WHAT YOU NEED TO DO: As the answer, set down the lines below from the one containing "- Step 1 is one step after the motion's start" through the one containing "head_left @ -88", exactly and inclusively, and no others.

════

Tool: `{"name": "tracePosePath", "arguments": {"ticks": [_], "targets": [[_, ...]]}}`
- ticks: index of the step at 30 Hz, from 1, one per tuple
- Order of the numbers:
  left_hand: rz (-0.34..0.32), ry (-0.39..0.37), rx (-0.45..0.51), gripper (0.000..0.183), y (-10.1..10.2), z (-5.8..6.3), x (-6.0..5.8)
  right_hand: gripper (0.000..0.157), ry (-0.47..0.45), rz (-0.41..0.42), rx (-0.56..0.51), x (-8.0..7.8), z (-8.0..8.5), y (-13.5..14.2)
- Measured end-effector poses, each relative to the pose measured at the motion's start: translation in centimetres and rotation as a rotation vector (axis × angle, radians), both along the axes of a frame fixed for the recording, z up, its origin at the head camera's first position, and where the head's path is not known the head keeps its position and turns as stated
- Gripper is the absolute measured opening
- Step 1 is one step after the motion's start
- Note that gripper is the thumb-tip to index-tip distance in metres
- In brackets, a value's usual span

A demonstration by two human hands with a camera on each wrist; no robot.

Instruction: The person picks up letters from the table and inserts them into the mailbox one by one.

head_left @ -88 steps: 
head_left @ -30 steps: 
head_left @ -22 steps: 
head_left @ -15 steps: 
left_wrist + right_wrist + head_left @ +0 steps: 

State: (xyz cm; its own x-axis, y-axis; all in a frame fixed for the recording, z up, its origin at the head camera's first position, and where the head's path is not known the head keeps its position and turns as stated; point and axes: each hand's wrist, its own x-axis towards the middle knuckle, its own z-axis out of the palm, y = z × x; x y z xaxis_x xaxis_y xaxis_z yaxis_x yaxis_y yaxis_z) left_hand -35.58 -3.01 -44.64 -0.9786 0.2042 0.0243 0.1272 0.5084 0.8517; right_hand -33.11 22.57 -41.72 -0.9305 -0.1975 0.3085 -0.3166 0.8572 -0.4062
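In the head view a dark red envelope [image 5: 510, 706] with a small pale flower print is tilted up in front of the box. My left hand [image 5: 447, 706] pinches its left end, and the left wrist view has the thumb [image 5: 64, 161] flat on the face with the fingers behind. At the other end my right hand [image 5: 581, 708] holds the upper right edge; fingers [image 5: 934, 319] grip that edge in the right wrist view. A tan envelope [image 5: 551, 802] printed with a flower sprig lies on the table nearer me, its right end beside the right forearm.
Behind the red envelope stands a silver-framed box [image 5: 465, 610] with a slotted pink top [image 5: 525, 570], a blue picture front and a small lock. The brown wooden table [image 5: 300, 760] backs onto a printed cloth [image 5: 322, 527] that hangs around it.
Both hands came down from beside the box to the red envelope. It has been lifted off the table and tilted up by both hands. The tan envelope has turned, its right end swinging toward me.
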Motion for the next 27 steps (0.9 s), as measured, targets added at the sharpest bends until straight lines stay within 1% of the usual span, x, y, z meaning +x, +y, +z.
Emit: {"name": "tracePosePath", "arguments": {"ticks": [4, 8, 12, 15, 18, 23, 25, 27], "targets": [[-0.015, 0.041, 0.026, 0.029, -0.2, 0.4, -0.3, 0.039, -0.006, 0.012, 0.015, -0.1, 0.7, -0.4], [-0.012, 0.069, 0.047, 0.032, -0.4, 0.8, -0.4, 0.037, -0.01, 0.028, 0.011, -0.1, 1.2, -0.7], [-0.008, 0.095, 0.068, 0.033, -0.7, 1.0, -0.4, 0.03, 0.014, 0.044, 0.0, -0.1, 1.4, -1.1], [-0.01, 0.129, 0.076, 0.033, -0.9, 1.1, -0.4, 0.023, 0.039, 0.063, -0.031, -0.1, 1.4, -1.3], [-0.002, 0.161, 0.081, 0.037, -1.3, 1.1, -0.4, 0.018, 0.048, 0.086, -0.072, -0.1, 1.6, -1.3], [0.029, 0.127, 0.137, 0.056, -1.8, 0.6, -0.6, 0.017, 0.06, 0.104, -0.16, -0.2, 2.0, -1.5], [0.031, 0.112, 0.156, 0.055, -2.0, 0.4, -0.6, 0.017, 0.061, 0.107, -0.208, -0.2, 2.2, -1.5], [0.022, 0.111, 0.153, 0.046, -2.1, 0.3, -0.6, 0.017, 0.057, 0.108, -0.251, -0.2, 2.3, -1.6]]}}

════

FINAL ANSWER:
- Step 1 is one step after the motion's start
- Note that gripper is the thumb-tip to index-tip distance in metres
- In brackets, a value's usual span

A demonstration by two human hands with a camera on each wrist; no robot.

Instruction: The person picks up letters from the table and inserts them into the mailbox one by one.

head_left @ -88 steps: 

That completes the answer to this exercise.